→ **Work to be completed**:
With the line containing "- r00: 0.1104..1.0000" as the start and the line containing "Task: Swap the" as the end, transcribe that span of the entries below exactly, including both.

→ **Recorded data**:

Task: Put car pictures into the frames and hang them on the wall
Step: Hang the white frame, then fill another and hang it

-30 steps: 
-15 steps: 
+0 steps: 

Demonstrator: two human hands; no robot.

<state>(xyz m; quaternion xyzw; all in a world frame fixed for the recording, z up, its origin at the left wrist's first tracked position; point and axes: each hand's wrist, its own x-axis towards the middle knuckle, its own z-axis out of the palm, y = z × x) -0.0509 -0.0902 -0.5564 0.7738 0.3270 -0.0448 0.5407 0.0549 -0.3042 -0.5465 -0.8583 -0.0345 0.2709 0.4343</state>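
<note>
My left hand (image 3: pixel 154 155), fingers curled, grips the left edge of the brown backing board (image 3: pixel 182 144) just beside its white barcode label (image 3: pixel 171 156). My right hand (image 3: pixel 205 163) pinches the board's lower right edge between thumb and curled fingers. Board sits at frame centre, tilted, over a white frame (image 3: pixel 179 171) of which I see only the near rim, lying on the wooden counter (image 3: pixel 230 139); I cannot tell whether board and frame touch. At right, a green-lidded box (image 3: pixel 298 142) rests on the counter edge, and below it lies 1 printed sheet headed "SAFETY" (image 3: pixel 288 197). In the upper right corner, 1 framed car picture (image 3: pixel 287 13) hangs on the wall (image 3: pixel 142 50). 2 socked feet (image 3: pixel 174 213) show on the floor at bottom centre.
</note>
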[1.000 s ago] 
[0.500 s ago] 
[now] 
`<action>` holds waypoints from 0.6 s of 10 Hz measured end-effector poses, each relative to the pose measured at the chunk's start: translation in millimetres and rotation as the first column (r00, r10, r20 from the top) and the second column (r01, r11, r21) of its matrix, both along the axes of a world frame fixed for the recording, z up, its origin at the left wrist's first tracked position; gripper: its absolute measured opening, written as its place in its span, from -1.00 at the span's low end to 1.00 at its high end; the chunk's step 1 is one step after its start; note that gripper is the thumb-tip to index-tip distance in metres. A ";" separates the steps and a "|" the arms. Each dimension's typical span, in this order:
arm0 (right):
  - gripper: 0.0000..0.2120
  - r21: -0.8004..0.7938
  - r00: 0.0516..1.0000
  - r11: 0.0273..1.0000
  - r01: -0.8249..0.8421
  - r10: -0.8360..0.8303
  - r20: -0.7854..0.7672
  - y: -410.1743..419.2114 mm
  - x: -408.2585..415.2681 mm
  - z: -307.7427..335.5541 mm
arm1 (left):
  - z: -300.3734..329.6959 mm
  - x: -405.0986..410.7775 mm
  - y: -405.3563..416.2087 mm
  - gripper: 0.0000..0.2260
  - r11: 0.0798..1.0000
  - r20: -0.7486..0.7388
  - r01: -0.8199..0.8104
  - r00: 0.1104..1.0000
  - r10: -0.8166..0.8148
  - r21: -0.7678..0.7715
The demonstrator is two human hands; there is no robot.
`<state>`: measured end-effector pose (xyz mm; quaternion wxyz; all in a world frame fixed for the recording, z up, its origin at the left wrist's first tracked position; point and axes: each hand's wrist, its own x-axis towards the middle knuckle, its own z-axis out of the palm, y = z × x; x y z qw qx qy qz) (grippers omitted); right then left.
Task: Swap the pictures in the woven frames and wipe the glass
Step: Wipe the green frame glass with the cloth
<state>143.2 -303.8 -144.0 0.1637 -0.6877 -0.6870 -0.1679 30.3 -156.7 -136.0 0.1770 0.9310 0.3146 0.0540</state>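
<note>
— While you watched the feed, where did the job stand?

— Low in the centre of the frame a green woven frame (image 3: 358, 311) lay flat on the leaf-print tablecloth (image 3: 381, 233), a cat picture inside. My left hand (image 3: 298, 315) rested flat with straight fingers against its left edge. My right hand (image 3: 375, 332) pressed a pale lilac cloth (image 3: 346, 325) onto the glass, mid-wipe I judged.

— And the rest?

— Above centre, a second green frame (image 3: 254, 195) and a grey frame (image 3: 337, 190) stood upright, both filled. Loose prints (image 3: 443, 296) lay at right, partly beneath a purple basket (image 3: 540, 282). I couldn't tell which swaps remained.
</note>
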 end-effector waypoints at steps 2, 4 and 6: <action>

→ **Response to this exercise**:
  - r00: 0.1104..1.0000
  - r10: -0.8166..0.8148
  - r21: -0.7678..0.7715
The demonstrator is two human hands; there is no robot.
`<state>`: measured end-effector pose (xyz mm; quaternion wxyz; all in a world frame fixed for the recording, z up, its origin at the left wrist's first tracked position; point and axes: each hand's wrist, its own x-axis towards the middle knuckle, its own z-axis out of the palm, y = z × x; x y z qw qx qy qz) (grippers omitted); right then left.
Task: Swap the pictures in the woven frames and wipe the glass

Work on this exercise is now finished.